## Directions
Please reproduce the listing verbatim, without its images.

## Dataset excerpt
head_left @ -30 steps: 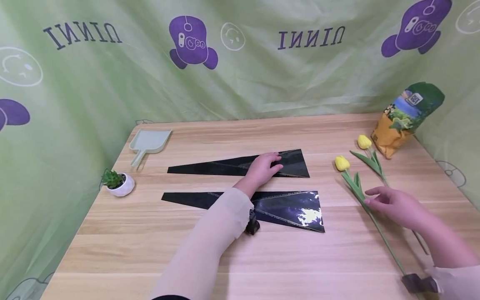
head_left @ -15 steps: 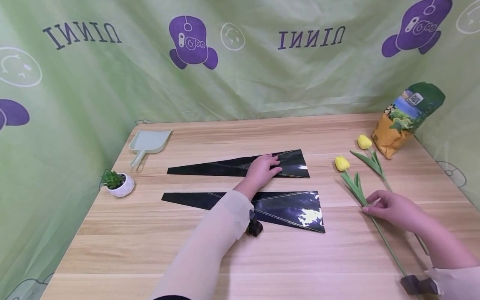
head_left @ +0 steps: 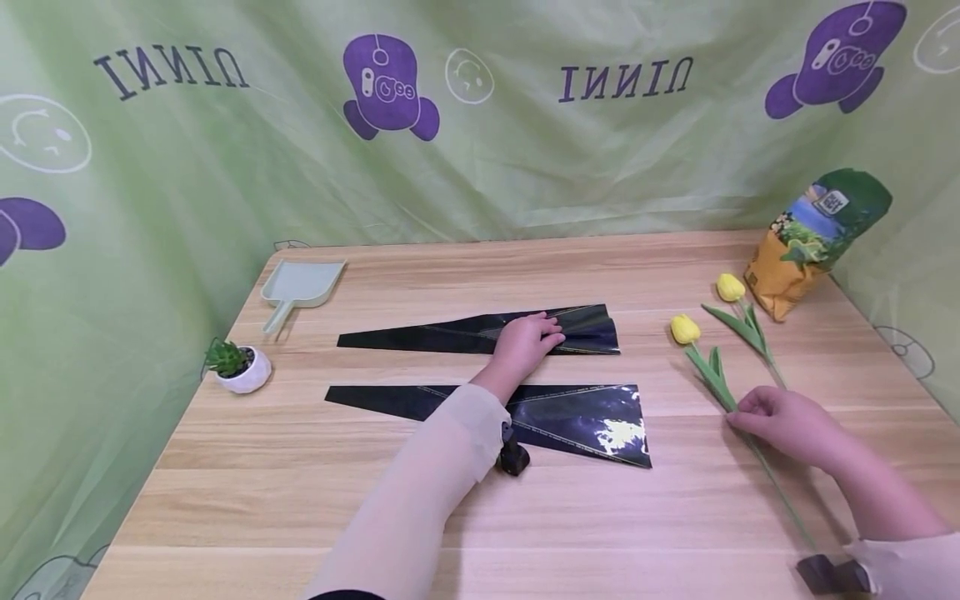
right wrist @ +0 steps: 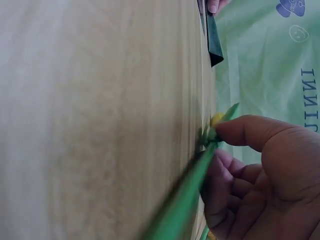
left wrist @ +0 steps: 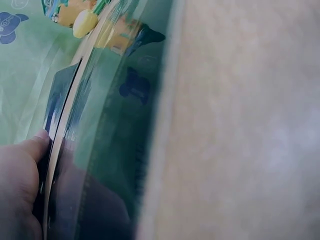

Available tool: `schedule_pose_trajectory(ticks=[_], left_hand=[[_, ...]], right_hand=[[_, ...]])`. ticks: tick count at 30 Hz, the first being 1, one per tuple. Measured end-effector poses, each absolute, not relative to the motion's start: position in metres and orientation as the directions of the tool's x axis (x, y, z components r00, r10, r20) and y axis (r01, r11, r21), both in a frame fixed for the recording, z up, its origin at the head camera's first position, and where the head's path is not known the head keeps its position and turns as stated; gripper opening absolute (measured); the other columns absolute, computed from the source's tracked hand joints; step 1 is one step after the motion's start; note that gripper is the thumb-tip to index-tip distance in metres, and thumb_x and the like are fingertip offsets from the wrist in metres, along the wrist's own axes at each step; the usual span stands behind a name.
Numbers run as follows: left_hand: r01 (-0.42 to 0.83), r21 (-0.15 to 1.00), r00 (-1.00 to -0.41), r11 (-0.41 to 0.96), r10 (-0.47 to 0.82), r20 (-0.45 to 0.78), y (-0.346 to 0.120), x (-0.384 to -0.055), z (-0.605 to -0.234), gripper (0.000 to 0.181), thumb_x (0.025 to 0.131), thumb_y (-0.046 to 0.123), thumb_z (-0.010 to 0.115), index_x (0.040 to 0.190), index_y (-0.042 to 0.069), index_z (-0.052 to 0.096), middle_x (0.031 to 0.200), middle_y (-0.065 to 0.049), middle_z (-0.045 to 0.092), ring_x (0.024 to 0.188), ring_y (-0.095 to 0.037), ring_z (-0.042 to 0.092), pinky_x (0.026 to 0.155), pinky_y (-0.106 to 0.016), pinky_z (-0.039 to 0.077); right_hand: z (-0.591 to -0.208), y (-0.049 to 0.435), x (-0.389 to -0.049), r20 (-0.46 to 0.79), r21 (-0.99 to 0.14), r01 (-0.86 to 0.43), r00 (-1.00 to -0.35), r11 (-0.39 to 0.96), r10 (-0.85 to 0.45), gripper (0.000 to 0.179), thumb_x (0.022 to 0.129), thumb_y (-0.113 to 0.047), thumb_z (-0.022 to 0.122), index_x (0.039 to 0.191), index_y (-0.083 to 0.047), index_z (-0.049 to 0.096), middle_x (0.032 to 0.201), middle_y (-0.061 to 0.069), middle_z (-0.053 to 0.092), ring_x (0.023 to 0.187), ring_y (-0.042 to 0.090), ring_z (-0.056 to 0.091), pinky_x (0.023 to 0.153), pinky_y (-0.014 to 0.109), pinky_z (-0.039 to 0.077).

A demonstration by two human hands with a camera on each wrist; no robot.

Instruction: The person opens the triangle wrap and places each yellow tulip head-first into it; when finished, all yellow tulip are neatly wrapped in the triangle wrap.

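Note:
Two flat, tapered black flower sleeves lie on the wooden table in the head view, a far one (head_left: 412, 335) and a near one (head_left: 577, 417). My left hand (head_left: 521, 343) pinches the far sleeve towards its wide end, where the film buckles between thumb and fingers. The left forearm crosses over the near sleeve and hides part of it. On the right, my right hand (head_left: 780, 421) pinches the green stem of the nearer yellow tulip (head_left: 685, 328). This stem (right wrist: 185, 195) runs between thumb and fingertips in the right wrist view. Beyond it lies a second yellow tulip (head_left: 730, 287).
A colourful bag (head_left: 813, 242) stands at the back right, near the tulip heads. At the left are a pale green dustpan (head_left: 302, 285) and a small potted plant (head_left: 246, 371). A green curtain (head_left: 510, 183) hangs behind the table.
The far sleeve has gone from flat to buckled under my left fingers. My right hand has closed its thumb and fingers on the nearer tulip's stem.

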State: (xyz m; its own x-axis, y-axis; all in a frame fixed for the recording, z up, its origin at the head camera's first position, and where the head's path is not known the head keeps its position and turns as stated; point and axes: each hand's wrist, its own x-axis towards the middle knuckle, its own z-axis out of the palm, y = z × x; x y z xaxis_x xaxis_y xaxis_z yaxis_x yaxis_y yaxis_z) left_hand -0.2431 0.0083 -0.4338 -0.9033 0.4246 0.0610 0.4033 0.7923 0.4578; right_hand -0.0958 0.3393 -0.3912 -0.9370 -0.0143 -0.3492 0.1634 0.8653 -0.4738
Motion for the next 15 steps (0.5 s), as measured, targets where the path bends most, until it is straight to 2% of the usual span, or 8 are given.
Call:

## Answer to the problem
head_left @ -30 steps: 
head_left @ -15 steps: 
head_left @ +0 steps: 
right wrist @ +0 steps: 
left wrist @ +0 steps: 

Available tool: `schedule_pose_trajectory(ticks=[_], left_hand=[[_, ...]], right_hand=[[_, ...]])`. ticks: tick count at 30 Hz, the first being 1, one per tuple. Measured end-effector poses, each absolute, not relative to the motion's start: position in metres and orientation as the directions of the tool's x axis (x, y, z components r00, r10, r20) and y axis (r01, r11, r21), both in a frame fixed for the recording, z up, its origin at the head camera's first position, and where the head's path is not known the head keeps its position and turns as stated; gripper opening absolute (measured); the other columns absolute, computed from the source's tracked hand joints; step 1 is one step after the motion's start; note that gripper is the thumb-tip to index-tip distance in metres, and thumb_x and the like are fingertip offsets from the wrist in metres, along the wrist's own axes at each step; the usual span stands behind a name.
Numbers run as follows: left_hand: r01 (-0.42 to 0.83), r21 (-0.15 to 1.00), r00 (-1.00 to -0.41), r11 (-0.41 to 0.96), r10 (-0.47 to 0.82), r20 (-0.45 to 0.78), y (-0.346 to 0.120), x (-0.384 to -0.055), z (-0.605 to -0.234), gripper (0.000 to 0.181), thumb_x (0.025 to 0.131), thumb_y (-0.046 to 0.123), thumb_z (-0.010 to 0.115), index_x (0.040 to 0.190), index_y (-0.042 to 0.069), index_z (-0.052 to 0.096), middle_x (0.031 to 0.200), middle_y (-0.065 to 0.049), middle_z (-0.045 to 0.092), ring_x (0.024 to 0.188), ring_y (-0.095 to 0.037), ring_z (-0.042 to 0.092), pinky_x (0.026 to 0.155), pinky_y (-0.106 to 0.016), pinky_z (-0.039 to 0.077); right_hand: z (-0.591 to -0.208), y (-0.049 to 0.435), x (-0.389 to -0.049), r20 (-0.46 to 0.79), r21 (-0.99 to 0.14), r01 (-0.86 to 0.43), r00 (-1.00 to -0.35), r11 (-0.39 to 0.96), r10 (-0.85 to 0.45), gripper (0.000 to 0.179), thumb_x (0.022 to 0.129), thumb_y (-0.113 to 0.047), thumb_z (-0.022 to 0.122), index_x (0.039 to 0.191), index_y (-0.083 to 0.047), index_z (-0.049 to 0.096), middle_x (0.032 to 0.201), middle_y (-0.061 to 0.069), middle_z (-0.053 to 0.092), ring_x (0.023 to 0.187), ring_y (-0.042 to 0.090), ring_z (-0.056 to 0.091), pinky_x (0.023 to 0.153), pinky_y (-0.014 to 0.109), pinky_z (-0.039 to 0.077).

A demonstration by two human hands with a camera on each wrist; no robot.

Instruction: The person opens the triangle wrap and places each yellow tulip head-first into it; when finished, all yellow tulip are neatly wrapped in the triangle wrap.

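Note:
Two flat, tapered black flower sleeves lie on the wooden table in the head view, a far one (head_left: 412, 335) and a near one (head_left: 577, 417). My left hand (head_left: 521, 343) pinches the far sleeve towards its wide end, where the film buckles between thumb and fingers. The left forearm crosses over the near sleeve and hides part of it. On the right, my right hand (head_left: 780, 421) pinches the green stem of the nearer yellow tulip (head_left: 685, 328). This stem (right wrist: 185, 195) runs between thumb and fingertips in the right wrist view. Beyond it lies a second yellow tulip (head_left: 730, 287).
A colourful bag (head_left: 813, 242) stands at the back right, near the tulip heads. At the left are a pale green dustpan (head_left: 302, 285) and a small potted plant (head_left: 246, 371). A green curtain (head_left: 510, 183) hangs behind the table.
The far sleeve has gone from flat to buckled under my left fingers. My right hand has closed its thumb and fingers on the nearer tulip's stem.
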
State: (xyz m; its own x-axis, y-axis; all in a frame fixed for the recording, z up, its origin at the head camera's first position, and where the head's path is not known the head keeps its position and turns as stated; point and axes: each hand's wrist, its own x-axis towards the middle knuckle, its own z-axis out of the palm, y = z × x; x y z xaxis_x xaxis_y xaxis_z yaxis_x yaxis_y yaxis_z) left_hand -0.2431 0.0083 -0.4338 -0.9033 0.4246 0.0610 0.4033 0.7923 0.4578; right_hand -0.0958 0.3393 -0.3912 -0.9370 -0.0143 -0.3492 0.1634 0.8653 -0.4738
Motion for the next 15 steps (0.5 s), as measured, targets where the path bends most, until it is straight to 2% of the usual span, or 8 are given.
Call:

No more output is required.